The bronze and granite sculpture features a uniformed George Washington mounted on a horse. Washington and his horse are poised on top of the fountain, facing southeast down Benjamin Franklin Parkway towards Philadelphia City Hall. The face of the sculpture was made from an impression of the former president made while he was still alive. The lowest level of the monument features Native Americans and animals that are native to the United States.

==Other fountains==
The Washington Monument fountain is flanked by two smaller fountains, honoring Eli Kirk Price and John Ericsson.

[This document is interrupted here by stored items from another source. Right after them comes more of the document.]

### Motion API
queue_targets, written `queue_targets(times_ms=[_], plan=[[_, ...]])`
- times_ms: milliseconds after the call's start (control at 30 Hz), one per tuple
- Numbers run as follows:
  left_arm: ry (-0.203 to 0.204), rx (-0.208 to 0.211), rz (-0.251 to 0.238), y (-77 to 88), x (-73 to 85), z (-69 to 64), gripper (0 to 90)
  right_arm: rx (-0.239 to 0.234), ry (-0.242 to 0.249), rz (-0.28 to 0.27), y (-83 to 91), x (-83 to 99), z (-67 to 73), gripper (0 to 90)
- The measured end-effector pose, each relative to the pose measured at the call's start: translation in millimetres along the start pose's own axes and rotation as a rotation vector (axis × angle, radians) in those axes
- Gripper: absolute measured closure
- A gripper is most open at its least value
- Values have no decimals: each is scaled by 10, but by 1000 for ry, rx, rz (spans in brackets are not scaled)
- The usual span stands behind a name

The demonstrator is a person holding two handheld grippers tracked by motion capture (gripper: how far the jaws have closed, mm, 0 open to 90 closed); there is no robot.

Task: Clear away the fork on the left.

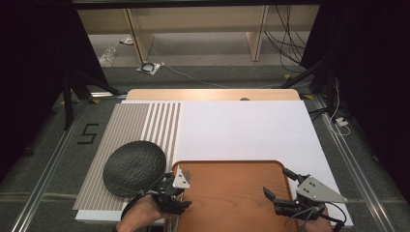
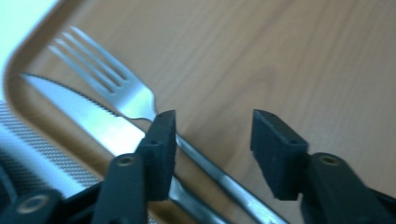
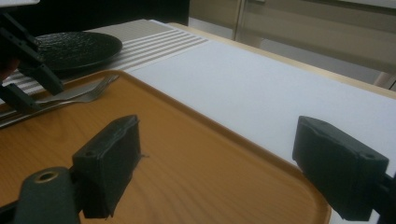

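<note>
Left tongs (image 2: 212, 135) spread above fork (image 2: 135, 100), pinching nothing; right tongs (image 3: 229, 172) spread idle over tray (image 3: 196, 177). Fork flat beside knife (image 2: 88, 112) at tray's left edge. Risk: grabbing both handles together, or skidding off thin steel.

The tray (image 1: 227, 193) is warm orange-brown with a fine wood grain. On it the fork (image 2: 116, 88) and the knife (image 2: 93, 119) are plain silver steel, the knife's edge finely serrated. The plate (image 1: 134, 167) is matt black with a rough, pebbled texture. Under it the placemat (image 1: 130, 125) carries grey-beige and white stripes, narrow on one side and wider towards the other. The tabletop (image 1: 251, 128) is plain white, with a pale wooden edge at the far side. Both grippers' fingers (image 3: 109, 163) are black.
</note>
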State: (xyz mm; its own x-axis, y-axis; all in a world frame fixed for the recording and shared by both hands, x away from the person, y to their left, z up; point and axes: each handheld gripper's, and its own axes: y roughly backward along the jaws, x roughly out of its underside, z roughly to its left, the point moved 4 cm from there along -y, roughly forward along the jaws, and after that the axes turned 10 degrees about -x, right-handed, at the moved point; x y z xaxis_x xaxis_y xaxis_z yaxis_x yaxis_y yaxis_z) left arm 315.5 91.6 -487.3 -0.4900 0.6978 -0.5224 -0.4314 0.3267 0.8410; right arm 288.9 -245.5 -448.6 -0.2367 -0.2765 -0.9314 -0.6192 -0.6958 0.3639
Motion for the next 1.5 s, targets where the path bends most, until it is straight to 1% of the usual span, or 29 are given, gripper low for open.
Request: queue_targets(times_ms=[67,133,267,300,367,633,833,1100,1200,1267,1400,1500], plan=[[7,-20,-17,13,-1,41,451,-1,-1,-1,-1,0,2,162],[43,-36,-30,31,1,88,431,-1,-2,-2,-1,-1,3,161],[86,-63,-72,86,-4,157,374,0,-2,-2,1,0,-1,161],[104,-75,-83,95,-5,174,351,0,-1,-2,2,-1,-1,161],[130,-96,-92,110,4,214,315,1,0,-1,1,0,-1,162],[204,-140,-128,182,46,339,229,0,-3,-2,0,-1,0,161],[272,-175,-177,272,89,441,214,2,-3,-3,-2,0,-4,161],[338,-199,-197,330,173,525,199,1,-6,-5,-2,2,-9,161],[369,-212,-210,360,196,566,194,0,-11,-10,-5,7,-17,161],[397,-223,-218,384,211,589,193,2,-12,-2,-7,14,-24,161],[432,-249,-235,422,240,610,189,-2,-11,-3,-8,19,-28,161],[473,-250,-248,441,275,629,187,2,-12,-5,3,17,-35,161]])
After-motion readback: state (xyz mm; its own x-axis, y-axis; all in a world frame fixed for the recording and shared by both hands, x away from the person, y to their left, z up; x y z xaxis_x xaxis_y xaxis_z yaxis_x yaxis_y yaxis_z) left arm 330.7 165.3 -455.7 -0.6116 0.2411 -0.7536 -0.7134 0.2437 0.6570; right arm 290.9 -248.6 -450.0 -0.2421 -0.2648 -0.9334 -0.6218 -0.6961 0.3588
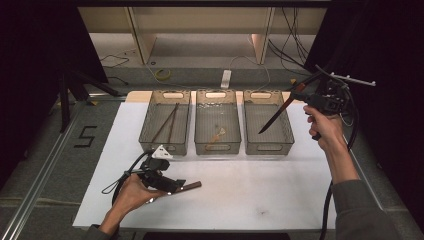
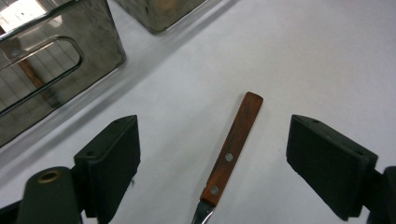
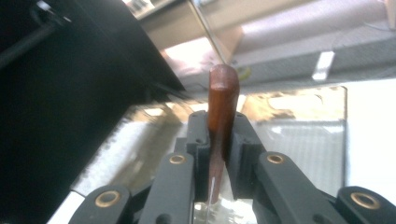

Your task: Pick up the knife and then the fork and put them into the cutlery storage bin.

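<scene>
My right gripper (image 1: 306,96) is raised over the right-hand bin (image 1: 272,148) and is shut on a wooden-handled knife (image 1: 278,114). The blade slants down to the left over that bin. In the right gripper view the brown handle (image 3: 223,88) stands upright, pinched between the two jaws of the gripper (image 3: 220,120). At the front left of the white table, my left gripper (image 1: 179,185) is low and open. A second knife lies flat there; its wooden handle (image 2: 233,144) sits between the wide-apart jaws of the gripper (image 2: 212,123), and neither pad touches it. The same handle (image 1: 193,186) pokes out to the right.
Three see-through bins stand in a row at the back of the table (image 1: 250,200). The left bin (image 1: 172,148) holds thin brown sticks (image 1: 167,122), and the middle bin (image 1: 216,148) holds a small orange item (image 1: 218,133). Cables trail from both grippers.
</scene>
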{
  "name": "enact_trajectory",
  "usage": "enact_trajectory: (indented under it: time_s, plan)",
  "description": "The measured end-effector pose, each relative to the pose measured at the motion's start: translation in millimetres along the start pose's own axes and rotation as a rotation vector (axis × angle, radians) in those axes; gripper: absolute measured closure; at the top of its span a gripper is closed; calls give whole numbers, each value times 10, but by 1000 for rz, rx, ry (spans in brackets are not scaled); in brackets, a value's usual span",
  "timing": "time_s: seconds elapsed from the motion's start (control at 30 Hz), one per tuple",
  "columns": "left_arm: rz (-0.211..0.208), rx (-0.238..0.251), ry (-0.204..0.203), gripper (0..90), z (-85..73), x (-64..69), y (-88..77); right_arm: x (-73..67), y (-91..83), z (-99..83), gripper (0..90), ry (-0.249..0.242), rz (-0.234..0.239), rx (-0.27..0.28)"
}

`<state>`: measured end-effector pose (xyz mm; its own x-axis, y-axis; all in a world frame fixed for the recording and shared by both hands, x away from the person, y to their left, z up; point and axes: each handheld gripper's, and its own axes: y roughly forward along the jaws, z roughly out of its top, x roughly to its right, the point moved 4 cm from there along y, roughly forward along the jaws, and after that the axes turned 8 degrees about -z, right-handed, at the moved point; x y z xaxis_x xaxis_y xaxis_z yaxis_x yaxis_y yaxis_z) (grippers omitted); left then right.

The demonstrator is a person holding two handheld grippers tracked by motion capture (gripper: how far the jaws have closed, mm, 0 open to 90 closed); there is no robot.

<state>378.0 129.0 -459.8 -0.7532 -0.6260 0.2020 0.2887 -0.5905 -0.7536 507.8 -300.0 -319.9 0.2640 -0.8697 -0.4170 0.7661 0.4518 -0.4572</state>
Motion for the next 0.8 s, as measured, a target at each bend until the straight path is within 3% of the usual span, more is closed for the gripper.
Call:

==Transportation tunnels==
Beneath Eakins Oval and the surrounding area run two tunnels, originally for rail traffic, and constructed in the 1920s at the same time as the Oval, the Benjamin Franklin Parkway, and the Philadelphia Museum of Art. The lower tunnel, built for the Baltimore and Ohio Railroad, is owned by successor CSX and carries freight trains on a single track. The upper tunnel carried streetcars on the Spring Garden Street line (Route 43) of Philadelphia Rapid Transit (PRT) and successor Philadelphia Transportation Company (PTC) until 1956. This double-track tunnel was then completely rebuilt in 1960 to carry two lanes of one-way (westbound only) traffic on Spring Garden from Pennsylvania Avenue to the Spring Garden Street Bridge over the Schuylkill River; currently only one lane is in use. This tunnel crosses above the CSX tunnel in the middle. Today's Route 43 buses, operated by SEPTA, circle the Oval and do not use the tunnel.